1. The term kogal (or kogyaru) refers to a popular fashion trend among Japanese schoolgirls that began “in the late 1980s and early 1990” and “blends the notion of kawaii (cute) [. . .] with a carefree, sexy attitude, adding an urban flair” (Prough 116, 117). When in school uniforms, kogals can be recognized by their “baggy socks, short skirts, and oversized sweaters,” through which they transform their uniforms “into an almost ‘prostitute-chic’ look” (Prough 122, 117). Kogals are closely associated with the phenomenon of enjo kōsai, or compensated dating, which “refers to the practice of schoolgirls giving their time and, sometimes, sexual favors to older men in exchange for money to buy designer goods” (Prough 118). Though not all kogals engage in enjo kōsai or are sexually active, girls who style themselves as kogals or dress similarly do seem to be passing themselves off as sexually aware.

Works Cited

Hernandez, Lea. Manga Secrets. Cincinnati, OH: Impact, 2005. Print.

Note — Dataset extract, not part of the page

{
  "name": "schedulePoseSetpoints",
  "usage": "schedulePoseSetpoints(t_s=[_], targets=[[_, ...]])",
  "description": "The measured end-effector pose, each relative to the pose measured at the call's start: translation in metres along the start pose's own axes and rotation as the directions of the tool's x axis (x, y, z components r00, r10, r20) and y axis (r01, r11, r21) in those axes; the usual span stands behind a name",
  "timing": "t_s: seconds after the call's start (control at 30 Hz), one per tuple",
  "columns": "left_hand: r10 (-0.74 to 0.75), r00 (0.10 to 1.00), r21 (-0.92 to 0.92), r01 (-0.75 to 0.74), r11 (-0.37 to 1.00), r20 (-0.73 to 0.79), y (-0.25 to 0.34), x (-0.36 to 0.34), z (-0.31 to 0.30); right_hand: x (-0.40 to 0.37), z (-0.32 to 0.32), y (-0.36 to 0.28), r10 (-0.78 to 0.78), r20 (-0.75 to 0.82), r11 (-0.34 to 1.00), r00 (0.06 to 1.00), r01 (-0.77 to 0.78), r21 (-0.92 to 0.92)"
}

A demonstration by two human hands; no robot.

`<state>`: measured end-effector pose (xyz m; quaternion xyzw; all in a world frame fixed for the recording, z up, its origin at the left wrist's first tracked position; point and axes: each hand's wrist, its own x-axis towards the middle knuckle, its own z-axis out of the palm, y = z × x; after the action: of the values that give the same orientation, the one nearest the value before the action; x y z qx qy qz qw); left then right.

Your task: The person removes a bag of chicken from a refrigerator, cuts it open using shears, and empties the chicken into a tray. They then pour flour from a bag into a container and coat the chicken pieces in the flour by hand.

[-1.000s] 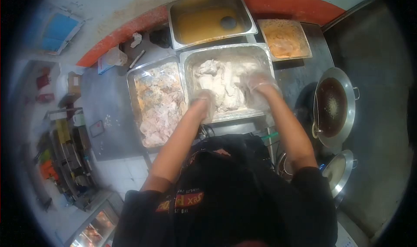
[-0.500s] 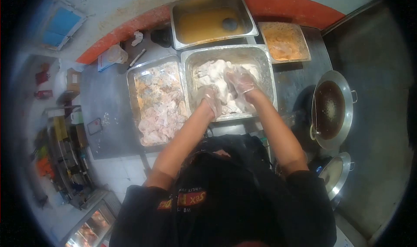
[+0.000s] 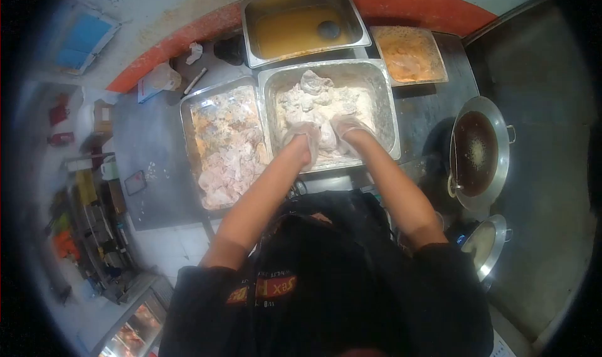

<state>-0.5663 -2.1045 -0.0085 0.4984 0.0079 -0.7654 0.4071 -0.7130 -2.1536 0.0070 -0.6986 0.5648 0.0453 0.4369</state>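
Observation:
Both of my hands wear clear plastic gloves and are low in a metal pan [image 3: 393, 131] of white flour [image 3: 370, 103]. My left hand [image 3: 303, 137] is at the pan's near left, my right hand [image 3: 349, 130] a little to its right. Between them lies a flour-coated piece of meat [image 3: 327, 137]. Flour and the backs of the hands hide most of the fingers, so their grip does not show. Farther back in the same pan, more coated meat pieces [image 3: 315, 83] rest in a heap.
On the left, a tray [image 3: 188, 140] holds many pale floured pieces [image 3: 229, 172]. Behind stands a deep pan of yellowish liquid [image 3: 288, 34]; an orange-crusted tray [image 3: 411, 56] is at back right. A wok of dark oil [image 3: 475, 153] and another pan [image 3: 483, 247] stand right.
Both hands have come lower and nearer to me in the flour pan. The heap of floured pieces at its back is now uncovered, and the flour there lies differently.

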Motion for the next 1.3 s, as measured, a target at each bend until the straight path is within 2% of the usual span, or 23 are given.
schedulePoseSetpoints(t_s=[0.03, 0.1, 0.17, 0.2, 0.3, 0.37, 0.4, 0.43, 0.47, 0.53, 0.6, 0.67, 0.7, 0.77, 0.8, 0.9, 0.97, 1.03, 1.1, 1.17, 1.23, 1.27, 1.3], targets=[[-0.022, 0.999, 0.019, 0.023, 1.0, -0.029, 0.001, -0.009, 0.011, 0.003, 0.008, 0.003, 0.218, -0.018, 0.752, 0.976, -0.156, 0.64], [-0.032, 0.998, 0.035, 0.034, 0.999, -0.049, 0.012, -0.022, 0.027, -0.004, -0.007, -0.005, 0.207, -0.061, 0.766, 0.976, -0.123, 0.632], [-0.096, 0.995, -0.185, 0.095, 0.978, 0.006, 0.014, -0.033, 0.03, -0.023, -0.024, -0.017, 0.2, -0.112, 0.782, 0.973, -0.09, 0.617], [-0.104, 0.995, -0.189, 0.102, 0.977, 0.001, 0.015, -0.041, 0.032, -0.034, -0.032, -0.023, 0.2, -0.13, 0.787, 0.971, -0.08, 0.612], [-0.046, 0.999, -0.225, 0.044, 0.973, -0.005, 0.023, -0.066, 0.029, -0.064, -0.076, -0.041, 0.218, -0.125, 0.804, 0.968, -0.105, 0.585], [0.119, 0.982, 0.268, -0.076, 0.96, -0.146, 0.024, -0.08, 0.018, -0.065, -0.093, -0.032, 0.231, -0.114, 0.812, 0.966, -0.127, 0.569], [0.122, 0.982, 0.272, -0.079, 0.959, -0.145, 0.023, -0.08, 0.011, -0.055, -0.098, -0.022, 0.193, -0.163, 0.878, 0.967, -0.096, 0.469], [0.346, 0.938, 0.88, -0.159, 0.447, -0.007, 0.018, -0.079, 0.003, -0.042, -0.098, -0.013, 0.153, -0.205, 0.93, 0.967, -0.07, 0.362], [0.395, 0.883, 0.931, -0.111, -0.348, 0.253, 0.015, -0.077, 0.0, -0.018, -0.09, -0.001, 0.174, -0.242, 0.958, 0.955, -0.107, 0.267], [0.382, 0.909, 0.935, -0.023, -0.354, 0.167, 0.021, -0.075, 0.01, 0.045, -0.054, 0.032, 0.196, -0.323, 0.971, 0.926, -0.138, 0.193], [0.379, 0.923, 0.933, 0.073, -0.352, 0.07, 0.018, -0.061, 0.009, 0.066, -0.04, 0.026, 0.2, -0.4, 0.979, 0.894, -0.168, 0.115], [0.473, 0.878, 0.981, -0.014, 0.193, -0.08, -0.003, -0.022, -0.017, 0.07, -0.029, 0.007, 0.185, -0.493, 0.978, 0.85, -0.107, 0.181], [0.48, 0.874, 0.982, -0.012, 0.19, -0.082, -0.006, -0.01, -0.023, 0.074, -0.029, 0.005, 0.179, -0.494, 0.978, 0.851, -0.098, 0.184], [0.309, 0.922, 0.568, -0.129, 0.813, -0.234, -0.007, 0.009, -0.026, 0.079, -0.029, 0.006, 0.216, -0.171, 0.847, 0.961, -0.097, 0.523], [0.308, 0.923, 0.572, -0.127, 0.81, -0.231, 0.001, 0.007, -0.024, 0.064, -0.036, -0.006, 0.219, -0.173, 0.844, 0.96, -0.098, 0.527], [0.161, 0.974, 0.334, -0.101, 0.937, -0.158, 0.022, -0.005, -0.017, 0.03, -0.046, -0.032, 0.082, -0.13, 0.871, 0.988, -0.007, 0.492], [0.134, 0.981, 0.3, -0.088, 0.95, -0.137, 0.022, -0.019, -0.015, 0.024, -0.039, -0.042, 0.02, -0.103, 0.98, 0.995, 0.001, 0.198], [0.114, 0.979, 0.222, -0.075, 0.972, -0.169, 0.021, -0.019, -0.009, 0.007, -0.038, -0.056, 0.029, -0.152, 0.975, 0.988, 0.005, 0.221], [0.074, 0.975, 0.135, -0.046, 0.99, -0.209, 0.019, -0.025, 0.004, -0.028, -0.047, -0.081, 0.165, -0.285, 0.919, 0.944, -0.042, 0.393], [0.084, 0.991, -0.161, -0.1, 0.982, -0.106, 0.022, -0.035, 0.019, -0.034, -0.058, -0.083, 0.128, -0.311, 0.931, 0.942, -0.006, 0.365], [0.059, 0.981, -0.147, -0.087, 0.985, -0.183, 0.021, -0.034, 0.003, -0.048, -0.084, -0.086, -0.086, -0.473, 0.903, 0.877, 0.269, 0.336], [0.043, 0.966, -0.131, -0.079, 0.988, -0.257, 0.022, -0.035, -0.006, -0.049, -0.091, -0.078, -0.092, -0.468, 0.905, 0.879, 0.27, 0.329], [0.046, 0.965, -0.138, -0.084, 0.987, -0.256, 0.032, -0.054, 0.0, -0.05, -0.099, -0.067, -0.17, -0.541, 0.858, 0.823, 0.394, 0.329]])
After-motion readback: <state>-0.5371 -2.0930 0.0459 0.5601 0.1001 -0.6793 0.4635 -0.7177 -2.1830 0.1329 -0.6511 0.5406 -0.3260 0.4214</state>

Iizuka, Hiroyuki. Shojo Beat’s Manga Artist Academy. Trans. Mai Ihara. San Francisco: Viz Media, 2006. Print.
Kawahara, Kazune. High School Debut. Trans. Gemma Collinge. 13 vols. San Francisco: Viz Media, 2008-2010. Print.
Kincaid, James R. Child-Loving: The Erotic Child and Victorian Culture. New York: Routledge, 1992. ACLS Humanities E-Book. Web. 5 Feb. 2012.
—. Erotic Innocence: The Culture of Child Molesting. London: Duke UP, 1998. Print.
Kinsella, Sharon. “Cuties in Japan.” Women, Media and Consumption in Japan. Ed. Lise Skov and Brian Moeran. Honolulu: U of Hawai’i P, 1995. 220-54. Print.
McCloud, Scott. Making Comics: Storytelling Secrets of Comics, Manga and Graphic Novels. New York: Harper, 2006. Print.
—. Understanding Comics: The Invisible Art. New York: HarperPerennial, 1994. Print.
Nakahara, Aya. Love*Com. Trans. Pookie Rolf; JN Productions. 17 vols. San Francisco: Viz Media, 2007-2010. Print.
Prough, Jennifer S. Straight from the Heart: Gender, Intimacy, and the Cultural Production of Shōjo Manga. Honolulu: U of Hawai’i P, 2011. Print.
Shamoon, Deborah. “Situating the Shōjo in Shōjo Manga: Teenage Girls, Romance Comics, and Contemporary Japanese Culture.” Japanese Visual Culture. Ed. Mark W. MacWilliams. Armonk, NY: M.E. Sharpe, 2008. 137-54. Print.
Takahashi, Mizuki. “Opening the Closed World of Shōjo Manga.” Japanese Visual Culture. Ed. Mark W. MacWilliams. Armonk, NY: M.E. Sharpe, 2008. 114-36. Print.